Siena, das ab 1557 Teil des Hzg.tums T. war, verfügte seit dem 13. Jh. über ein reges Musikleben, das einerseits durch die Dommusik, andererseits durch die zünftisch organisierten Stadtmusiker dominiert wurde. Ab dem 16. Jh. wurde eine eigenständige Entwicklung durch die von Florenz ausgehenden und von der Herrscherfamilie gesteuerten kulturellen Impulse reduziert; von Bedeutung blieb die Domkapelle bzw. wurden adelige Dilettanten (Tommasso und Desiderio Pecci, Alessandro Della Ciaia) und die 1525 erstmals erwähnte Accademia degli Intronati aktiv. Erst 1670 fand die erste Opernaufführung in Siena statt (1690 Bau des ersten Theaters). Im 18. und 19. Jh. sank die Bedeutung Sienas noch deutlicher und erlebte erst durch das Mäzenatentum von Guido Chigi Saracini, der 1932 die Accademia Musicale Chigiana gründete (Musikfestival, Kompositionspreis, Stipendien), eine Wiederbelebung. Eine ähnliche Entwicklung ist auch im Musikleben Pisas zu beobachten: Auch in dieser Stadt, die ab 1284 unter der Herrschaft der Medici stand, wurde das Musikleben primär durch die Musik an der Domkirche und der anderen Hauptkirche der Stadt, San Stefano dei Cavalieri, bestritten. Ab dem 17. Jh. traten zahlreiche Akademien hinzu (Accademia dei Lunatici bzw. Pisani Accademici, Accademia dei Ravvivanti), die v. a. als Veranstalter musikdramatischer Darbietungen (Intermezzi, komische Opern, opere serie, opere buffe) hervortraten.

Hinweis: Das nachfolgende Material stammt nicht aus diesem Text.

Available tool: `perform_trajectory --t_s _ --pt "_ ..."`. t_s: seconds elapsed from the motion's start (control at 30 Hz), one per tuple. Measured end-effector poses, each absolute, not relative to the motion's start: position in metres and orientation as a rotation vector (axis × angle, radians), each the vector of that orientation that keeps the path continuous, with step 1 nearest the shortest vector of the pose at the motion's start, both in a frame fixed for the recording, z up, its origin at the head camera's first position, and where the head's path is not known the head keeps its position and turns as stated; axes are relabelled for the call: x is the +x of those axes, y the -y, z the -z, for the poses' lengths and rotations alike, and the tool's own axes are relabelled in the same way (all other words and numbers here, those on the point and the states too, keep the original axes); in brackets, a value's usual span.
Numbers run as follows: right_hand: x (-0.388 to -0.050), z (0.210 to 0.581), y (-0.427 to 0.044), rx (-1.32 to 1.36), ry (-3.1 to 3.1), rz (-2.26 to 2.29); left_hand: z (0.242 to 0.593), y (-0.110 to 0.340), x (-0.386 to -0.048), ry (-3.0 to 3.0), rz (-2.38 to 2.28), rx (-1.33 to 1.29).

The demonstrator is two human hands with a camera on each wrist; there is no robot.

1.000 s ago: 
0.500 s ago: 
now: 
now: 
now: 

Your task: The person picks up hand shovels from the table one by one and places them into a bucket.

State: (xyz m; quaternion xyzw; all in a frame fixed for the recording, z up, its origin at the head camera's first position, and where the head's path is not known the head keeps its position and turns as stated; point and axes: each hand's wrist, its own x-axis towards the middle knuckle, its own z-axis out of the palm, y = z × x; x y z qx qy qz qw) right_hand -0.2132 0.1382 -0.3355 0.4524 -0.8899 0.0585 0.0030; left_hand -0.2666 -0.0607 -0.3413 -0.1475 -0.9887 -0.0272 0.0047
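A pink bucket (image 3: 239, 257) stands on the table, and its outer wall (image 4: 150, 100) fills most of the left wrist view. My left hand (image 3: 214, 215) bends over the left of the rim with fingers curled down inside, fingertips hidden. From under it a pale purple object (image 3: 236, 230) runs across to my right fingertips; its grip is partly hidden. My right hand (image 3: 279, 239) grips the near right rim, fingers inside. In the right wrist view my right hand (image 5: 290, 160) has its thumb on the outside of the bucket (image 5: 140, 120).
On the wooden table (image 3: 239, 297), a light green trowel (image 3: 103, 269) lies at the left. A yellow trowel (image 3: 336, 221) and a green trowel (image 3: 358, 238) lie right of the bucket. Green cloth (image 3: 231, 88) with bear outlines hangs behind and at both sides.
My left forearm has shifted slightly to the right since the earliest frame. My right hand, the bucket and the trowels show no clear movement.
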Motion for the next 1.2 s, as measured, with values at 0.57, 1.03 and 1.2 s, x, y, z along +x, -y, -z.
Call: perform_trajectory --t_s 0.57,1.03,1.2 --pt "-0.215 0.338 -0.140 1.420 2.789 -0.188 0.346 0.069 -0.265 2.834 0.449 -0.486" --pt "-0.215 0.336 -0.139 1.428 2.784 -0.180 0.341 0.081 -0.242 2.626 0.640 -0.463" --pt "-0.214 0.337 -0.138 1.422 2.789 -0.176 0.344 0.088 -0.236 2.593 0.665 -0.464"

Als zu Beginn des 18. Jh.s das Aussterben der Medici abzusehen war, wurde im Frieden zu Haag/NL 1720 (Spanischer Erbfolgekrieg) dem König von Spanien eine Sekundogenitur in Parma/I, Piacenza/I und der T. versprochen; im Frieden von Wien 1735 wurde dies insofern revidiert, als Lothringen an Stanislaus Leszinski abgetreten wurde und Franz Stephan (Franz I.) mit der in nächster Zeit neu zu belehnenden T. entschädigt werden sollte (auch Parma und Piacenza fielen an Habsburg und wurden zu einer Tertiogenitur); im Gegenzug erhielt Spanien Neapel-Sizilien, wo es eine Sekundogenitur errichtete. 1737–65 war die T. lothringischer Besitz und wurde nach dem Tod K. Franz’ I. 1765 zur habsburgischen Sekundogenitur (unter Pietro Leopoldo/Leopold II.), der die T. zu einem Musterland der Aufklärung machte und es kulturell öffnete. In den napoleonischen Kriegen wurden die Habsburger aus der T. vertrieben (Republik Etrurien) und im Reichsdeputationshauptschluss 1803 mit Salzburg, dem Breisgau/D und Teilen des Bistums Passau entschädigt. Durch den Wiener Kongress erhielten die Habsburger ihre italienischen Besitzungen wieder zurück (nur Parma, Piacenza und Guastalla gingen an die zweite Frau Napoleons I., Erzhzg.in Marie Louise, blieben aber somit auch im österreichischen Einflussbereich). 1847 wurde Lucca, die alte Hauptstadt von Tuscien, Teil der T. Im Jänner 1849 kam es im Zuge der Einigungsbewegung, die Kg. Karl Albert von Sardinien-Piemont 1848 losgetreten hatte, zu einem Aufstand in der T., der niedergeschlagen wurde; jedoch schlug ab diesem Zeitpunkt die ohnehin latente Abneigung gegen die Fremdherrschaft zu glühendem Nationalismus und Patriotismus um. Im Frieden von Zürich/CH musste Österreich große Teile seiner oberitalienischen Besitzungen abgeben (mit Ausnahme Venetiens); T., Modena und Parma entschieden sich in einer Volksabstimmung für die Loslösung von Österreich und die Eingliederung in den neuen italienischen Staat unter der Führung des Königshauses Sardinien-Piemont, dessen Hauptstadt 1864–70 Florenz war. Für das Musikleben in den Städten der T. bedeutete die Vereinigung Italiens einerseits eine Reduktion auf Provinzniveau, das nur durch private Eigeninitative (in Siena) verbessert werden konnte, andererseits eine Angleichung an den internationalen Musikbetrieb.
dtv-Brockhaus-Lex. 18 (1982); R. A. Kann, Gesch. des Habsburgerreiches 1526–1918, 1990; eigene Forschungen.